▸ WHAT TO WORK ON
Some lines in the listing below may include the string "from". How many are there? Give only the number.

___ INFORMATION PROVIDED ___

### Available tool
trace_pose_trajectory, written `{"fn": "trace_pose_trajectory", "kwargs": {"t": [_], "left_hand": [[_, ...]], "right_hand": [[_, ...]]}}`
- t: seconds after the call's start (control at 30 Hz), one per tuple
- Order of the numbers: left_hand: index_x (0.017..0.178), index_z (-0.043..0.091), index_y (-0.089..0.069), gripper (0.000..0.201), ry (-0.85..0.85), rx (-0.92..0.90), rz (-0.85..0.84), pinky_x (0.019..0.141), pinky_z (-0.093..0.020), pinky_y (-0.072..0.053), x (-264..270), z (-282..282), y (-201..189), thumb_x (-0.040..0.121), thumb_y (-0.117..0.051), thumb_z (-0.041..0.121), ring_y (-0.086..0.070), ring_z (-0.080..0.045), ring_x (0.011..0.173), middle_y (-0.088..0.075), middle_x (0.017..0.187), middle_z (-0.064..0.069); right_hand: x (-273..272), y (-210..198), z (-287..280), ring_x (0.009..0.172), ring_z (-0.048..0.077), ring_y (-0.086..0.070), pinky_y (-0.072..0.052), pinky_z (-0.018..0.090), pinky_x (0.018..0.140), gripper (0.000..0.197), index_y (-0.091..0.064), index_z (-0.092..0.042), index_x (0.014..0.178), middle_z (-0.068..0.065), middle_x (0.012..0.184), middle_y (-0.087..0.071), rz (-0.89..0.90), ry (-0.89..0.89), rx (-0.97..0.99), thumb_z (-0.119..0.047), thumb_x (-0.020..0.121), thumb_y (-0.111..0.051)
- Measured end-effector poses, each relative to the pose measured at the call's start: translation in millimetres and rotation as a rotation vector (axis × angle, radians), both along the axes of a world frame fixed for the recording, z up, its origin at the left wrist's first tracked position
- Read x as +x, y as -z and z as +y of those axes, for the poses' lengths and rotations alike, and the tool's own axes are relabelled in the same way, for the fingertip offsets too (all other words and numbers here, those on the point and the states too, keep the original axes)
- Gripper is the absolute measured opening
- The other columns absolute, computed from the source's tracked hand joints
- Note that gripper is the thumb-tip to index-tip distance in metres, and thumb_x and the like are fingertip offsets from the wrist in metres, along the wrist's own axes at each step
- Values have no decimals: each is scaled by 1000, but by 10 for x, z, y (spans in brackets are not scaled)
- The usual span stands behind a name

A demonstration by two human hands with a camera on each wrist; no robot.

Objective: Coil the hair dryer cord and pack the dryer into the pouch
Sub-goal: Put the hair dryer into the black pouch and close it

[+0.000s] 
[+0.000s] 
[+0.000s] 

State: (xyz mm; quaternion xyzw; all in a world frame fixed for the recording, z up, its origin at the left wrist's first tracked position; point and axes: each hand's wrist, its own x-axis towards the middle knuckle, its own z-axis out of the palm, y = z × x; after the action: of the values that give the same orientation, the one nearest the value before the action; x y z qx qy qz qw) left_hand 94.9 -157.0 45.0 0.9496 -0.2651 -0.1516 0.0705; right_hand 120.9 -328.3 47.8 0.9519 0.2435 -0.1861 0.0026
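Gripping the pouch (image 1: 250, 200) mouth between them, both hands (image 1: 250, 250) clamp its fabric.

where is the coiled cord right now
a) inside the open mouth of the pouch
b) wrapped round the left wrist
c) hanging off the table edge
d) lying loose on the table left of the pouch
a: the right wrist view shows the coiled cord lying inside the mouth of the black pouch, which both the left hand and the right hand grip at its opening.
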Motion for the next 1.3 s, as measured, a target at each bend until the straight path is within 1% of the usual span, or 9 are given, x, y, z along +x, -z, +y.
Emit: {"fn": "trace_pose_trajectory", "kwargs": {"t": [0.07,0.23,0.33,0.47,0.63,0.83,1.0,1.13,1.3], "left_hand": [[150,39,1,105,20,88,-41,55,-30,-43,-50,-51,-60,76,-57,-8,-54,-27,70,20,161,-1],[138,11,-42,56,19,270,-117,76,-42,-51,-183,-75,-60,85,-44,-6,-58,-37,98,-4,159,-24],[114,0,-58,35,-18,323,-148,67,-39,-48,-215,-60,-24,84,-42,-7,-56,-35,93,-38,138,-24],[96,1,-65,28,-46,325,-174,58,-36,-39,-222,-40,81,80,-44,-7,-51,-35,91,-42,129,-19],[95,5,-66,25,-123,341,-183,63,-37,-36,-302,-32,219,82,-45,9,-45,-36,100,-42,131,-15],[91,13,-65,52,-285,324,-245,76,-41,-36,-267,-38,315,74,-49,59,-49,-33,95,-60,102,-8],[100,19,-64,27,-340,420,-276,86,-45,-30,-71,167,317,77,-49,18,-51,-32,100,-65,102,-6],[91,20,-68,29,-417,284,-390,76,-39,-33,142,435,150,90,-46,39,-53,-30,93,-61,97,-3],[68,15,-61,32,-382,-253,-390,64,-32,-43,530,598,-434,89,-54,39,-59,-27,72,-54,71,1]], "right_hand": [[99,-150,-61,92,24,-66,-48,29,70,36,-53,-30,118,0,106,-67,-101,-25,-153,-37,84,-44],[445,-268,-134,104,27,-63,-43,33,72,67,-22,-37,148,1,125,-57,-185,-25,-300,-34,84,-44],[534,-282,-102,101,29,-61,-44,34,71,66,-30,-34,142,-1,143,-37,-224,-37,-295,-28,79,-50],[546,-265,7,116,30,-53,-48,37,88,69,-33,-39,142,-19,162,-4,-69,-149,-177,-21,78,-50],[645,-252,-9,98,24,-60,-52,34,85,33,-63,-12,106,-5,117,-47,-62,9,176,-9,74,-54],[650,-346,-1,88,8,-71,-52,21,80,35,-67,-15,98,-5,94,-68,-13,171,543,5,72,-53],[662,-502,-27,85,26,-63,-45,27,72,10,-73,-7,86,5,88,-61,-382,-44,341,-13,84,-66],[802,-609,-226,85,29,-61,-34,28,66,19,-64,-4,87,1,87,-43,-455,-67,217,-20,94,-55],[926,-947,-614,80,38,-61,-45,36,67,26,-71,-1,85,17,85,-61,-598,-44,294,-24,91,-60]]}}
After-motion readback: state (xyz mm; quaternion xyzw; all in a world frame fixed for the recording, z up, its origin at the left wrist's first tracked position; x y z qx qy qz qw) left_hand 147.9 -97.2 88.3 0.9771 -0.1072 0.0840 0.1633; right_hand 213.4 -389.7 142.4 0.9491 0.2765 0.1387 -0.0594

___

▸ RESULT
2